No hay más que fijarse en los colores de la bandera argentina, cuya inspiración se atribuye según el caso al aspecto amable del cielo o a una cierta disposición a continuar con la envarada dinastía de los borbones. No hay más que fijarse en el héroe nacional argentino, que en ocasiones se presenta como enemigo por definición de España, primero como guerrero y luego como expatriado de por vida, o bien como hijo en lo concreto de dos padres españoles o educado y madurado en esas tierras. No hay más que fijarse en el Himno Nacional Argentino, que en principio no se priva de rendir bajo sus plantas a un humillado león ibérico, pero luego le levanta el pie y le permite por lo tanto escabullirse, tal y como se escabullen los referidos versos de las estrofas que por convención se cantan.
Eso vendría a ser, entonces, España en el universo singular, un poco cierto y un poco fantaseado, de la argentinidad tal como la ejercemos: un tramo de total reversibilidad. Es la parte de la identidad argentina que con más asiduidad y con mayor fluidez puede recorrerse en un sentido o en otro, con una valoración o la contraria. Si se trata de Sarmiento, por ejemplo, o bien de Esteban Echeverría, España es lo otro y es el mal; si se trata de Larreta, en cambio, de Ricardo Rojas o de Manuel Gálvez, es la base de nuestra identidad y sin dudas nuestra mejor raíz.
El Centenario de la Revolución de Mayo, en 1910, nos encontró en plena reconciliación. El Bicentenario nos encuentra ahora en un punto algo distinto en esos ciclos de vaivén. ¿España sigue siendo Madre Patria al pasear por Avenida de Mayo, que no pudiendo parecerse a París termina por parecerse a Madrid? ¿O neocolonia por arrastre de los años noventa, en el petróleo y en los teléfonos y hasta hace poco en la flota aérea?

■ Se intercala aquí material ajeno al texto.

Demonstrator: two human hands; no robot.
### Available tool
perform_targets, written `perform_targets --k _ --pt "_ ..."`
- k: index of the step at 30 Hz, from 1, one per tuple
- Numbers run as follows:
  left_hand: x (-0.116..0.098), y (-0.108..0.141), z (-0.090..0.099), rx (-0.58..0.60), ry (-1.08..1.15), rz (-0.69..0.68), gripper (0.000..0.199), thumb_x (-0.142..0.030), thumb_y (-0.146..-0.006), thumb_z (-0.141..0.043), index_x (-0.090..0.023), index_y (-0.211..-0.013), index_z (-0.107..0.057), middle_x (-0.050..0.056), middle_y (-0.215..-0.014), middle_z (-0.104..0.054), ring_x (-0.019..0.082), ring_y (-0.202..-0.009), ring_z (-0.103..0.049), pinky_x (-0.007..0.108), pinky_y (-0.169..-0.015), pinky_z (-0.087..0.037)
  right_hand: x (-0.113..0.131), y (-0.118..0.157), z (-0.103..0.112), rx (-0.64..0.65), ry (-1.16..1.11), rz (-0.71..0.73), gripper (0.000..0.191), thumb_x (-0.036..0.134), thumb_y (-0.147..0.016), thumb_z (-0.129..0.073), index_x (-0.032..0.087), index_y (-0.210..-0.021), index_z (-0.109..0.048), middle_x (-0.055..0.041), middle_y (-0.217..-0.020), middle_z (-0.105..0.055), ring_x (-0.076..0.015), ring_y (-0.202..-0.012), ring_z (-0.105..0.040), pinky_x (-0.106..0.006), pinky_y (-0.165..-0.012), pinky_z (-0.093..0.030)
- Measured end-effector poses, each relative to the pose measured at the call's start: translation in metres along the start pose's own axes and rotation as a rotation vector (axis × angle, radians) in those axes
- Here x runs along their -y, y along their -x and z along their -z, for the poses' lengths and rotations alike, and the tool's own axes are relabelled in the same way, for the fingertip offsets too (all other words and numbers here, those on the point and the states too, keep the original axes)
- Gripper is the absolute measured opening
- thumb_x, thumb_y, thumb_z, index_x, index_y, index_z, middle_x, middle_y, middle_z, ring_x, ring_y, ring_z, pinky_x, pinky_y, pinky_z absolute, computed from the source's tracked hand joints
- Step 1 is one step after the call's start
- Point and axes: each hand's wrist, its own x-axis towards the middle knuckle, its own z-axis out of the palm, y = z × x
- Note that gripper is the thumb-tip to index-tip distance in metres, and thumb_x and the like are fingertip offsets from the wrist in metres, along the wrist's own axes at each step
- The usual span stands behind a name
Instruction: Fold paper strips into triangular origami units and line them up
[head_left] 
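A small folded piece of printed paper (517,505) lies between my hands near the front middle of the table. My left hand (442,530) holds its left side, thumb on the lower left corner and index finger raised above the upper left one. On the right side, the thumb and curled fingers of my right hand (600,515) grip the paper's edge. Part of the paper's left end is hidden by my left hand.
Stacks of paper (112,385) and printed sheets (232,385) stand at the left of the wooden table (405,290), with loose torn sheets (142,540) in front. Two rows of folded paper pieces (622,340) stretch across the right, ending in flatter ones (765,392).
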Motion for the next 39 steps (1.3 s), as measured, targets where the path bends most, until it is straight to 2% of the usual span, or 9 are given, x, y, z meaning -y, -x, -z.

Por eso Messi es tan importante en esta etapa de la argentinidad. Y lo es por lo que tiene de insulso, de difuso, de tibio, de indefinido; lo es gracias a eso y no a pesar de eso. Preguntarse de qué lado está es inútil y es erróneo, lo interesante es ver cómo altera la división en lados. Porque, puesto que España ganó el Mundial de Sudáfrica y que Argentina notoriamente lo perdió, ha brotado entre nosotros una visible y oportuna disposición a sentirnos un poco españoles. La ambigüedad simbólica de Messi deja de implicar así alguna clase de defección de lo argentino y pasa, en cambio, a representarlo bien.
Mientras tanto, a lo largo de todos estos días, los medios de comunicación no dejan de recoger noticias sobre argentinos atascados en Barajas por trabas o por insolencias en los trámites de inmigración. Abuelitas rechazadas, devueltas en vuelos de Iberia; y luego residentes argentinos incordiados por faltarles un detalle en su vida en la península: el detalle de los papeles. ¿Qué le dice todo esto a la identidad que imaginamos tener, y que por lo tanto tenemos? En breve, Argentina y España jugarán un partido en Buenos Aires. Habrá que seguirlo con cuidado, incluso quienes no se interesan por el fútbol.